- Problem to work on -
Nothing but the lines holding the string "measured" should appear in the answer. Copy them from the entries.

- Recorded data -
★ ★ ★ ★ ★

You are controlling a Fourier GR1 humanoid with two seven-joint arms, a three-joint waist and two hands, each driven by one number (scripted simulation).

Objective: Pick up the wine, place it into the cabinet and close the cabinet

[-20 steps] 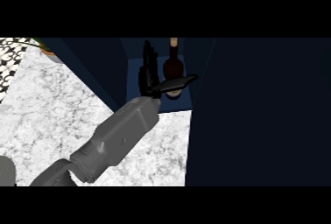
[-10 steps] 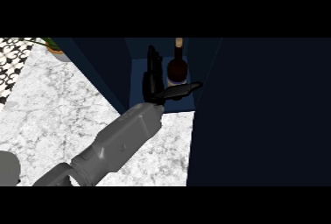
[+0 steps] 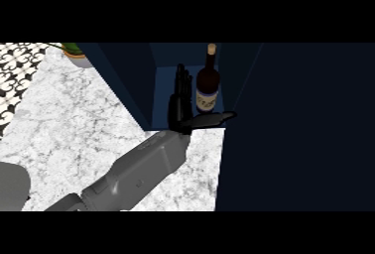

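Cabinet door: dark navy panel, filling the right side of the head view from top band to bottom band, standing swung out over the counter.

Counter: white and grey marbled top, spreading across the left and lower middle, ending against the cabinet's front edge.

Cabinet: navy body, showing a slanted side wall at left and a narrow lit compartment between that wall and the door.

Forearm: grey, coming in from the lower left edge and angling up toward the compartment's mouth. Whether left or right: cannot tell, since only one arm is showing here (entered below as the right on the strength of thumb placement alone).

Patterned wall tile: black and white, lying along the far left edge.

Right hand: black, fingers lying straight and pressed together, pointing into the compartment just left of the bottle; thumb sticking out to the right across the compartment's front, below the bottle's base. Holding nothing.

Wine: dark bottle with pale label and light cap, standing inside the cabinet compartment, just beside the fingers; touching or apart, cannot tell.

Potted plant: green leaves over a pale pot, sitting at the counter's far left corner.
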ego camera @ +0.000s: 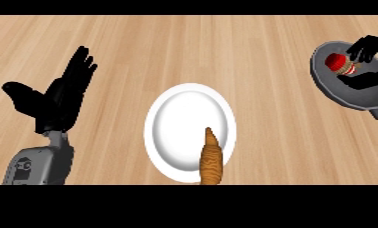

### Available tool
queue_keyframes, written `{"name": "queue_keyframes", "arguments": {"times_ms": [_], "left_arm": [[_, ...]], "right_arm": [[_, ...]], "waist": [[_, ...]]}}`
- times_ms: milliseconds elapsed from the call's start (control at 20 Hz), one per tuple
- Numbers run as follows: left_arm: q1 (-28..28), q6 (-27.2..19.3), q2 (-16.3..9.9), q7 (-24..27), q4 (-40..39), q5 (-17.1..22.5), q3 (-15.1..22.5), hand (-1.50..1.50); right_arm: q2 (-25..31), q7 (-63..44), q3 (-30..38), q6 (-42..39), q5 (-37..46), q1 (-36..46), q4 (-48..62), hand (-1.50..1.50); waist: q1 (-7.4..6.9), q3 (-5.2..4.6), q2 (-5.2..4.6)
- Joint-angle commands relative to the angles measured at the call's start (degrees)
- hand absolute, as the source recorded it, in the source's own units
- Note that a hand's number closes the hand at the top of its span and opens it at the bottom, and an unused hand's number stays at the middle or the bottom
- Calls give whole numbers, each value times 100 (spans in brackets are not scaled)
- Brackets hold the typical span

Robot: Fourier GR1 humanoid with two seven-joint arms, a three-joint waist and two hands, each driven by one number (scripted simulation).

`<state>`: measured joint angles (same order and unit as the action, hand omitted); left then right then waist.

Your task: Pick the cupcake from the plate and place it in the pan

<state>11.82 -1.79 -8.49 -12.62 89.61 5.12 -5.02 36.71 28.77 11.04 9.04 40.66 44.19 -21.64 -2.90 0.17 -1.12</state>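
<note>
The cupcake (340,64), red-topped with a pale wrapper, lies tilted inside the grey pan (330,88) at the right edge. My right hand (365,50) comes in from the right. Its fingers curl over the cupcake's far side and its thumb (361,81) sits on the near side, so the cupcake is pinched between them over the pan's floor. The white plate (181,122) sits in the middle of the counter with no cupcake on it. My left hand (60,96) rests open at the left, fingers up, away from both plate and pan.
An orange-brown tapered thing like a carrot (211,159) lies across the plate's lower right rim, pointing up. The wooden counter (221,47) stretches between plate and pan. The pan runs partly out of view at the right.
</note>
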Motion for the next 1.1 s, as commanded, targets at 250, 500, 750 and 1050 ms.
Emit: {"name": "queue_keyframes", "arguments": {"times_ms": [250,500,750,1050], "left_arm": [[-293,-8,115,-61,351,-24,147,0],[82,-87,-2,-213,110,19,-56,0],[-14,13,-31,-282,232,112,-57,0],[-227,55,-93,-169,290,95,-113,0]], "right_arm": [[142,647,327,-405,-172,309,1111,-150],[478,1265,1151,-1214,-1063,383,1145,-150],[1067,1251,1820,-2411,-1751,365,1509,-150],[1771,1920,2195,-3859,-2159,-375,1692,-150]], "waist": [[-55,11,-7],[68,13,5],[66,20,-14],[130,25,7]]}}
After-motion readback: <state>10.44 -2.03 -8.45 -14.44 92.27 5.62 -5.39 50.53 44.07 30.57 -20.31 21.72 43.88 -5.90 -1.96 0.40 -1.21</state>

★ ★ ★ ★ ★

- Solved problem -
- Joint-angle commands relative to the angles measured at the call's start (degrees)
`<state>`: measured joint angles (same order and unit as the action, hand omitted); left then right then waist.

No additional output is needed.